• [What the task asks]:
Produce an exact copy of the lines from the line containing "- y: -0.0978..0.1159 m" through the last line of the listing below, both ends included, and nothing else.

• [Data shown]:
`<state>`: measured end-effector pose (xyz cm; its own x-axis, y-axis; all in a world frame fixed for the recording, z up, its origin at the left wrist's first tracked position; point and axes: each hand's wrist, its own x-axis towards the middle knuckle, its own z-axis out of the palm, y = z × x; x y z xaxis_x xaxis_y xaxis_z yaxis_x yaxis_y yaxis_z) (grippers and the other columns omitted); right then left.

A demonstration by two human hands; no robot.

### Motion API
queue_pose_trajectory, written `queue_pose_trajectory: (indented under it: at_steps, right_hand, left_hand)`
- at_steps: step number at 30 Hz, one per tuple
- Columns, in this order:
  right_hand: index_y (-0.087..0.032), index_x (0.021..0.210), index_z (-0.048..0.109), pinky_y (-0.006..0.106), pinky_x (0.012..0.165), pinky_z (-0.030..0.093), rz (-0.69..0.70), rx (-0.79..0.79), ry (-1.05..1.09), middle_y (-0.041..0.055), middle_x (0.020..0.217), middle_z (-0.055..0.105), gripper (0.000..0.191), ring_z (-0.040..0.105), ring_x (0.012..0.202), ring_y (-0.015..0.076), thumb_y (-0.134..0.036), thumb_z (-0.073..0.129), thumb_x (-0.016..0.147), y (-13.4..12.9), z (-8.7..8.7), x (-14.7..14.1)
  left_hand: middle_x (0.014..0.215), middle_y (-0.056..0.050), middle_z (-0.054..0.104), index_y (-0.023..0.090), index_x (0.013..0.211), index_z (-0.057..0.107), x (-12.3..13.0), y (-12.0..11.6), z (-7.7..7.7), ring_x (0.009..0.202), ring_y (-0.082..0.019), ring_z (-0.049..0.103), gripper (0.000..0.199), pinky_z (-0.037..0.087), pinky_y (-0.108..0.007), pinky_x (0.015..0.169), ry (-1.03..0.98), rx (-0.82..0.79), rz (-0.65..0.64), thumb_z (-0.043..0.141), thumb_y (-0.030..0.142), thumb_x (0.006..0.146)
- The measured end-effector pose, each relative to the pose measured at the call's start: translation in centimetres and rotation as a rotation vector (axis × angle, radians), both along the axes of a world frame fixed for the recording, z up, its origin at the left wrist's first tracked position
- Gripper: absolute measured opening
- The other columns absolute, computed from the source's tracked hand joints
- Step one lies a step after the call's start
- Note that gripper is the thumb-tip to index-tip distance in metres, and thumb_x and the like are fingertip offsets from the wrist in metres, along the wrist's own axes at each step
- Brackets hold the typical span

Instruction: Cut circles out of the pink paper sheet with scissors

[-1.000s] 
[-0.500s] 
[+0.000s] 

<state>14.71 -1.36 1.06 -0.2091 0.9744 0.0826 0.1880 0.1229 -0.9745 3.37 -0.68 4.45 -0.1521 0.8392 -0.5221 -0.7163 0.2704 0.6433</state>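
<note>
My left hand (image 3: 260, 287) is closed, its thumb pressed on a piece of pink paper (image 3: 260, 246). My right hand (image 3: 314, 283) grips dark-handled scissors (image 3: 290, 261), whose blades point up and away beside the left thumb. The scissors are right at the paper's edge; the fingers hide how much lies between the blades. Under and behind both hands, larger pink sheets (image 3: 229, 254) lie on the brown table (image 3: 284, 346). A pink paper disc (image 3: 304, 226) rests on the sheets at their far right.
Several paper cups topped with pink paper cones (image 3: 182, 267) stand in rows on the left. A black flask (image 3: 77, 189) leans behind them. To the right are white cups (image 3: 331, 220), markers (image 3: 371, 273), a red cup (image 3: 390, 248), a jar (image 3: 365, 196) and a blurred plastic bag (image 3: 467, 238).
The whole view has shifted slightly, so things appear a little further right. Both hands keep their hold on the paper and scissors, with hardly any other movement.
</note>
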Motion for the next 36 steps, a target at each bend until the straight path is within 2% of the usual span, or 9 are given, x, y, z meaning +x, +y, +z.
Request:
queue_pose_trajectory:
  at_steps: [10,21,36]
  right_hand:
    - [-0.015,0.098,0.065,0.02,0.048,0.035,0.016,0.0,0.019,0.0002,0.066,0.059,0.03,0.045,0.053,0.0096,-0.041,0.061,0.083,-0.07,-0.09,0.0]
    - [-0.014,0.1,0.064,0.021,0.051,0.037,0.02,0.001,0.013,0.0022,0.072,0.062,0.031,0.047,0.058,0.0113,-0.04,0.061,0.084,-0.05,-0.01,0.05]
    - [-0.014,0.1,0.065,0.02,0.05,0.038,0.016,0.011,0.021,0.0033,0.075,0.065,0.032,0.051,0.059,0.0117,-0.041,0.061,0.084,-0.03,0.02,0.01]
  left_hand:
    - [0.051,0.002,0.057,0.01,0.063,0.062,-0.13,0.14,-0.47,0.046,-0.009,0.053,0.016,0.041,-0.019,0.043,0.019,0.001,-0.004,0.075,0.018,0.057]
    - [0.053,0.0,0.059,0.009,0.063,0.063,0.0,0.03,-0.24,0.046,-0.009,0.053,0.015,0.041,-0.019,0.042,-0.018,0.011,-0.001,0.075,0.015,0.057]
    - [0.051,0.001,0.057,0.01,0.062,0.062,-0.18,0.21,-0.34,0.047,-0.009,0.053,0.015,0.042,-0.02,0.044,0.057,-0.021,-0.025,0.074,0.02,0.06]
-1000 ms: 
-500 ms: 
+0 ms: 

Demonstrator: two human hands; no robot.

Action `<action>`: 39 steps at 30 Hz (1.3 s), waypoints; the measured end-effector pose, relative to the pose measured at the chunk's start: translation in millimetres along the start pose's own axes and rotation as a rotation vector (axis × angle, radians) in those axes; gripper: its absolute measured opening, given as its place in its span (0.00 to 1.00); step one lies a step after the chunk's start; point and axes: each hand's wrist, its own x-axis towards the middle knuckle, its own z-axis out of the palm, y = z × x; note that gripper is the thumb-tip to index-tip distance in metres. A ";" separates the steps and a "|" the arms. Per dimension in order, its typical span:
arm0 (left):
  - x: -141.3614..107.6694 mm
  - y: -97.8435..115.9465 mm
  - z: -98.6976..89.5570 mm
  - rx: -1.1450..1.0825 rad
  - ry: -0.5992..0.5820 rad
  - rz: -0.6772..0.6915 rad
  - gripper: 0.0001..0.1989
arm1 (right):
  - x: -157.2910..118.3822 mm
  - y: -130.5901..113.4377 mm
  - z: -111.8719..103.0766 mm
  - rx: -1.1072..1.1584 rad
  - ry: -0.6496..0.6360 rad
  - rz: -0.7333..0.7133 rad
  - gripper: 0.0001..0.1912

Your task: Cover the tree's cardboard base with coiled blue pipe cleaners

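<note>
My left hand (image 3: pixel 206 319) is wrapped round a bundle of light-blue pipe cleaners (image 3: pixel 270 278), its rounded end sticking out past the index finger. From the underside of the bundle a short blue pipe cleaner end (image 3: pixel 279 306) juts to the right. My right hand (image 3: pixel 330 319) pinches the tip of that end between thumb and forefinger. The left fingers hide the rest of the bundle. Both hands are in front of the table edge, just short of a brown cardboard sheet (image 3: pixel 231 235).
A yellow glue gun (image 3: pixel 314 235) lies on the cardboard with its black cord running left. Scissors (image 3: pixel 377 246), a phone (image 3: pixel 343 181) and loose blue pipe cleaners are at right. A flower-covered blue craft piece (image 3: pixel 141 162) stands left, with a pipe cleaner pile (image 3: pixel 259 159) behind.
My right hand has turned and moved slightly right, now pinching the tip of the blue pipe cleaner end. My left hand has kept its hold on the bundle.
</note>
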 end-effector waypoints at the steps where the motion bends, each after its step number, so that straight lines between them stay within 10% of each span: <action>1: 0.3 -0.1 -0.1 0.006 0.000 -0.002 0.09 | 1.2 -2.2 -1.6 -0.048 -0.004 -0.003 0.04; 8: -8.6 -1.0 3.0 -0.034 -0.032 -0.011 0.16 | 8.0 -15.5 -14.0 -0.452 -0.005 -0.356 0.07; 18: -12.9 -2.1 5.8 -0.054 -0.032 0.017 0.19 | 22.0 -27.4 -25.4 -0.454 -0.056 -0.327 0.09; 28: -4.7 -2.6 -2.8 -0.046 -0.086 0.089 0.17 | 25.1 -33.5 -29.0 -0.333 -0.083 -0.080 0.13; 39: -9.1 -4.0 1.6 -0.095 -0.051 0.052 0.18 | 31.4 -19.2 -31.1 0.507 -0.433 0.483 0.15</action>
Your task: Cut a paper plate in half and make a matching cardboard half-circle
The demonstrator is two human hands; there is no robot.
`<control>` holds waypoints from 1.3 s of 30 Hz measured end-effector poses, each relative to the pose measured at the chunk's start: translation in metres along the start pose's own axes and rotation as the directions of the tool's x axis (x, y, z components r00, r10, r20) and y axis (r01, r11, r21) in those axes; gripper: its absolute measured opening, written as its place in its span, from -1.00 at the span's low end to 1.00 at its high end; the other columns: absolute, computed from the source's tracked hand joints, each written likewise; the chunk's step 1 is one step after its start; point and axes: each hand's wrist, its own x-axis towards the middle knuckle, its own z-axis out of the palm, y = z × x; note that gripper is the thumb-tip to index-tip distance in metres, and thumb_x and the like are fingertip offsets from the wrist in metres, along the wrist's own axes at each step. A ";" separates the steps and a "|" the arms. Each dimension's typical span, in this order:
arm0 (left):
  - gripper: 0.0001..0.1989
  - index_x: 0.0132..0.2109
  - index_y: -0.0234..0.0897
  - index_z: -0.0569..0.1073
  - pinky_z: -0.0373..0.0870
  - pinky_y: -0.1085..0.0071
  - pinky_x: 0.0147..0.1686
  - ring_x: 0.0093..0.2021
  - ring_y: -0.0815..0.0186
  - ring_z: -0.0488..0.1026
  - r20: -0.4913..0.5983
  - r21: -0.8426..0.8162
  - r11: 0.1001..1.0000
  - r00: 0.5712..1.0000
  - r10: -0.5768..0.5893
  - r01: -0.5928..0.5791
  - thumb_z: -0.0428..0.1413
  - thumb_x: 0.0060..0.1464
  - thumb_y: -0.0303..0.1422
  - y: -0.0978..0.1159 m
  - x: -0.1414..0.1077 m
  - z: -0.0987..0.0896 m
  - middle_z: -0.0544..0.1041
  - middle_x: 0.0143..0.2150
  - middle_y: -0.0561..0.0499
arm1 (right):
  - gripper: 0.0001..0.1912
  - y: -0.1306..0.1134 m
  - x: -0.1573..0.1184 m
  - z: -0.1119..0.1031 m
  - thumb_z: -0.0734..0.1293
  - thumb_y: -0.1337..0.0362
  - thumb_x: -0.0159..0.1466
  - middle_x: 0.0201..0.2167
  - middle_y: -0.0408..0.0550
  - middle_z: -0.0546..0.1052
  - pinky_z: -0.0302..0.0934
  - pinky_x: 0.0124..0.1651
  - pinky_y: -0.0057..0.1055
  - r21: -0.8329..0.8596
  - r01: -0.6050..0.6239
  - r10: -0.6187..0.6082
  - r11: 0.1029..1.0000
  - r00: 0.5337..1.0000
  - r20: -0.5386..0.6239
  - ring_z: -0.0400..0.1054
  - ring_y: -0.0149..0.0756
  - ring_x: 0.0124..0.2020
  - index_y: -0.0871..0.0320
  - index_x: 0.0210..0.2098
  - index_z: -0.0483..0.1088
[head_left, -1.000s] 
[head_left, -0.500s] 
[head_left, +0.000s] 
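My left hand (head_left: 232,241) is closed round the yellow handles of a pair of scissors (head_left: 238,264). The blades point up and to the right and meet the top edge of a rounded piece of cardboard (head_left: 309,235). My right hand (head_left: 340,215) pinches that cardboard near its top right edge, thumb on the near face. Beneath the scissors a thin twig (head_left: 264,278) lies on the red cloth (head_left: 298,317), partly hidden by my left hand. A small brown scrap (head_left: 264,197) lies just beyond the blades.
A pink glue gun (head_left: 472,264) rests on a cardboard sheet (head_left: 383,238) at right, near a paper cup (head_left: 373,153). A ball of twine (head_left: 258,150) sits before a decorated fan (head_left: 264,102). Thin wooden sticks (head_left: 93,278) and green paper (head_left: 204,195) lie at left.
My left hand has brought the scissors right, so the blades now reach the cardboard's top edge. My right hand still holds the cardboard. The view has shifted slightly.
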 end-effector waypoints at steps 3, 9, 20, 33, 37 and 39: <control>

• [Expected answer]:
  - y: -0.0978..0.1159 m
  - x: -0.1414..0.1077 m
  - z: -0.0987..0.0896 m
  - middle_z: -0.0544..0.1041
  - middle_x: 0.0143..0.2150
  - middle_y: -0.0561..0.0499
arm1 (right):
  - gripper: 0.0001..0.1912
  - y: -0.1306..0.1134 m
  - x: -0.1573..0.1184 m
  - z: -0.1119..0.1031 m
  - thumb_z: -0.0734..0.1293
  - thumb_y: -0.1337..0.0362
  - thumb_x: -0.0159..0.1466
  - middle_x: 0.0201..0.2167
  - middle_y: -0.0408..0.0550
  - middle_z: -0.0546..0.1052
  - pinky_z: -0.0302..0.0934
  - pinky_x: 0.0124..0.1651
  - pinky_y: -0.0057..0.1055
  - r21: -0.8329..0.8596
  - r01: -0.6050..0.6239
  - r10: -0.6187..0.6082
  - r11: 0.1029..1.0000
  - r00: 0.5337..1.0000
  - r20: -0.5386..0.6239
  - ring_z: -0.0400..0.1054
  - ring_y: -0.0149..0.0756
  - ring_x: 0.0124..0.2020
  - index_y: -0.0871..0.0320
  - index_x: 0.0210..0.2098
  - index_z: -0.0483..0.1088
[head_left, -1.000s] 
[head_left, -0.500s] 
[head_left, +0.000s] 
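My left hand (head_left: 232,241) is closed round the yellow handles of a pair of scissors (head_left: 238,264). The blades point up and to the right and meet the top edge of a rounded piece of cardboard (head_left: 309,235). My right hand (head_left: 340,215) pinches that cardboard near its top right edge, thumb on the near face. Beneath the scissors a thin twig (head_left: 264,278) lies on the red cloth (head_left: 298,317), partly hidden by my left hand. A small brown scrap (head_left: 264,197) lies just beyond the blades.
A pink glue gun (head_left: 472,264) rests on a cardboard sheet (head_left: 383,238) at right, near a paper cup (head_left: 373,153). A ball of twine (head_left: 258,150) sits before a decorated fan (head_left: 264,102). Thin wooden sticks (head_left: 93,278) and green paper (head_left: 204,195) lie at left.
My left hand has brought the scissors right, so the blades now reach the cardboard's top edge. My right hand still holds the cardboard. The view has shifted slightly.
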 end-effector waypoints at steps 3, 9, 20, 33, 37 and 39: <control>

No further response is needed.